Come and find out about our brilliant brain

  • 20th February 2023

Ever wondered how your brain learns to overcome disgust or thinks when asleep? People of all ages will have the opportunity to find out about the power of our cleverest organ at next month’s Bristol Neuroscience Festival, organised by the University of Bristol.

The FREE three-day science festival, from Thursday 2 to Saturday 4 March 2023, in the Wills Memorial Building, Bristol, will give visitors a unique insight into the wonders and complexities of the human brain.

Over 2,000 primary and secondary school pupils will attend the festival’s first two days, with the public invited to attend on Saturday 4 March. The event is free, and visitors are welcome anytime but booking is advised to guarantee entry on the day.

This year marks the 20th anniversary of Bristol Neuroscience and the return of the festival after being cancelled in 2020 due to the pandemic. There will be lots of brain-themed fun including a brain art exhibition, which will showcase work from schools and community groups across Bristol, and the chance to talk to neuroscience researchers, clinicians and local organisations about all things brain-related.

Festivalgoers will also be able to get stuck into a variety of hands-on exhibitions and activities, including psychology experiments, brainwave games, an evolution of the brain exhibit, and a voyage through the brain in collaboration with Bristol’s Explorer Dome.

There will also be a series of free short talks, with Bristol’s brain-experts talking about their research and major discoveries they have been involved with – covering everything from reaping the rewards of sleep, future treatments for Parkinson’s disease, looking beyond memory symptoms in Alzheimer’s disease and the latest brain tumour research.

Emma Robinson, Professor of Psychopharmacology and one of the festival’s organisers, said:

“This is a wonderful chance for the public to speak to our brain-experts – neuroscience psychologists, physiologists, biochemists, pharmacologists, neurosurgeons and engineers – about their ground-breaking research and discoveries.

“There’s activities for people of all ages and we look forward to welcoming everyone to the fascinating world of neuroscience.”

Dr David Turk, Reader in the School of Psychological Science and one of the festival’s organisers, added:

“We’re excited to be celebrating our 20th anniversary with our visitors. The festival is a great opportunity for local people to find out about some of the world leading research that’s happening on their doorstep.”

The festival will close with a public talk ‘How psychedelic medicine is changing our understanding of psychiatric disorders, their treatments, and the fundamental biology of the brain’ by David Nutt, Professor of Neuropsychopharmacology and director of the Neuropsychopharmacology Unit in the Division of Brain Sciences at Imperial College, London, and Professor Emma Robinson on Saturday 4 March at 5 pm in the Victoria Rooms, Bristol.

In the lecture, Professor David Nutt will discuss the latest discoveries from clinical studies about how psychedelic drugs affect the brain and the exciting clinical potential these drugs offer.
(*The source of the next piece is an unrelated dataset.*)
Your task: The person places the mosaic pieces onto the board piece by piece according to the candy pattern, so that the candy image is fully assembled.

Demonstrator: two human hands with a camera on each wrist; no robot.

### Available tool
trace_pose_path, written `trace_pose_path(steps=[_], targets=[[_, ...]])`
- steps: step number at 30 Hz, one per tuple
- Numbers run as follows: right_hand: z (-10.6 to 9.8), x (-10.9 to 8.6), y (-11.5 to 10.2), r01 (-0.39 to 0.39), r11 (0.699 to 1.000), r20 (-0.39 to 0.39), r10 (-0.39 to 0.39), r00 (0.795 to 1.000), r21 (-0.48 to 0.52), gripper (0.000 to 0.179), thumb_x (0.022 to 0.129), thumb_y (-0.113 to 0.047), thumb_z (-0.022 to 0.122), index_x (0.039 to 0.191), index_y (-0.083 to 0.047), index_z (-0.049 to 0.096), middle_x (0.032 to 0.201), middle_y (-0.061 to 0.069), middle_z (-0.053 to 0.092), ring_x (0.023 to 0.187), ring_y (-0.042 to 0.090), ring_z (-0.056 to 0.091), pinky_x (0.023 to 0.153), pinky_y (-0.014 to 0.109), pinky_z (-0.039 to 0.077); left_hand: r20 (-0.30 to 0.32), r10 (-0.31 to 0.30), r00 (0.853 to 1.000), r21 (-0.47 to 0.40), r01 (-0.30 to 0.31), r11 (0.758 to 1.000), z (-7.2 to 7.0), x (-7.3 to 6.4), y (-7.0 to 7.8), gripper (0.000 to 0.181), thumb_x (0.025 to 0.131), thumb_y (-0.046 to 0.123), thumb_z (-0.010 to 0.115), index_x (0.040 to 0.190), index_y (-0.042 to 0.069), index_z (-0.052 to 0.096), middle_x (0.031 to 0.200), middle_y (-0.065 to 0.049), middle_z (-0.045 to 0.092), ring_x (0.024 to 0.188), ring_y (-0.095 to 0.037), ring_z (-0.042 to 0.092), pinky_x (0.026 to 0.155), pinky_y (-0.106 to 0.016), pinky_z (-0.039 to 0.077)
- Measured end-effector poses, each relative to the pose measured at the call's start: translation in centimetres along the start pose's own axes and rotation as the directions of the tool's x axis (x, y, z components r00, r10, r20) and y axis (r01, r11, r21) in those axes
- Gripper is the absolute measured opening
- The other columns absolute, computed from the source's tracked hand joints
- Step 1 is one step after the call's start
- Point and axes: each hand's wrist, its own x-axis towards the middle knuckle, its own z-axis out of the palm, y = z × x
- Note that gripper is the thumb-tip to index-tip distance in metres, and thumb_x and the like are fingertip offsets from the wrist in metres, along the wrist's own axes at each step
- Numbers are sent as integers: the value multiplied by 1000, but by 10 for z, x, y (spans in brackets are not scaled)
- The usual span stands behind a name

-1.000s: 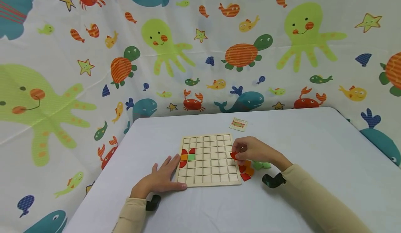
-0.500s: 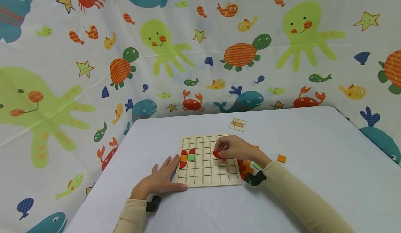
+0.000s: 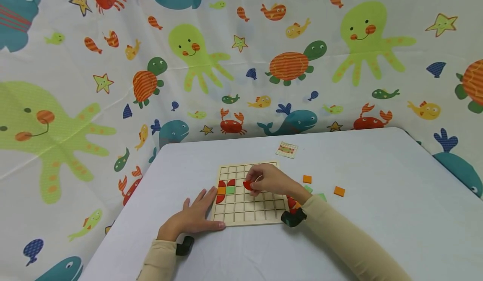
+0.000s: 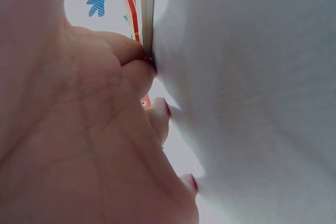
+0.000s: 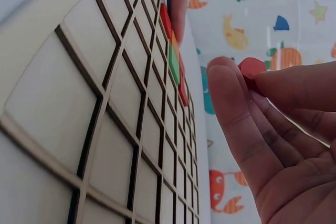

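My right hand [image 3: 269, 179] pinches a red curved-edge tile [image 3: 247, 185] between thumb and fingertips, held above the wooden grid board [image 3: 241, 219]. The right wrist view shows the same red tile [image 5: 253, 67] raised off the board. With fingers spread, my left hand [image 3: 192, 217] rests at the board's left edge, thumb at its lower left corner. Near that edge, red tiles [image 3: 220, 199], an orange square tile [image 3: 221, 190] and a green square tile [image 3: 230, 190] lie in the board's cells. In the left wrist view, the left palm [image 4: 94, 124] lies against the board's side.
Right of the board lie two loose orange squares [image 3: 339, 191], green tiles [image 3: 322, 196] and a pile of red and orange tiles [image 3: 292, 203], partly hidden by the right forearm. A small pattern card [image 3: 286, 149] lies behind the board on the white table [image 3: 358, 159].
My right hand has carried the red tile leftward from beside the pile to over the board. Loose orange tiles at the right have come into view. The left hand stays put.
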Motion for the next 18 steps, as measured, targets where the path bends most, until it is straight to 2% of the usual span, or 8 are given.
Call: trace_pose_path(steps=[9, 18], targets=[[12, 6, -7, -8, 1000, 12, 8, 1000, 22, 10, 100, 9, 67, 108, 3, 67, 100, 14, 68, 79, 23, 76, 79, 36, 65, -3, -1, 1000, 1, 1, 1000, -1, 0, 0, 123, 82, 63, 84, 172, 10, 21, 177, -13, 20, 163, -39, 7, 120, -79, -2], [28, 15, -14, 29, 999, 0, -29, 1000, 17, 9, 98, 7, 70, 105, 3, 67, 100, 11, 68, 81, 24, 77, 78, 35, 65, -5, 7, 1000, 7, -6, 1000, 0, 0, 0, 122, 82, 64, 84, 172, 10, 22, 177, -14, 20, 163, -40, 7, 119, -80, -1]])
Professor Emma Robinson will focus on studies using psychedelics to explore the fundamental biology of emotional behaviour, what we have learnt about how antidepressants may work from studying these drugs and even what this may mean for the underlying causes of depression.

The lecture, suitable for people aged 16 years and over, is free but tickets must be booked in advance.

The 2023 Bristol Neuroscience Festival public event is on Saturday 4 March 2023 from 10 am to 4 pm, at the University of Bristol, Wills Memorial Building, Queen’s Road, Bristol BS8 1RJ, with the public lecture on Saturday evening in the Victoria Rooms, Queen’s Road, Bristol BS8 1SA. 

All events are free, but booking is advised, and tickets are required for the talks.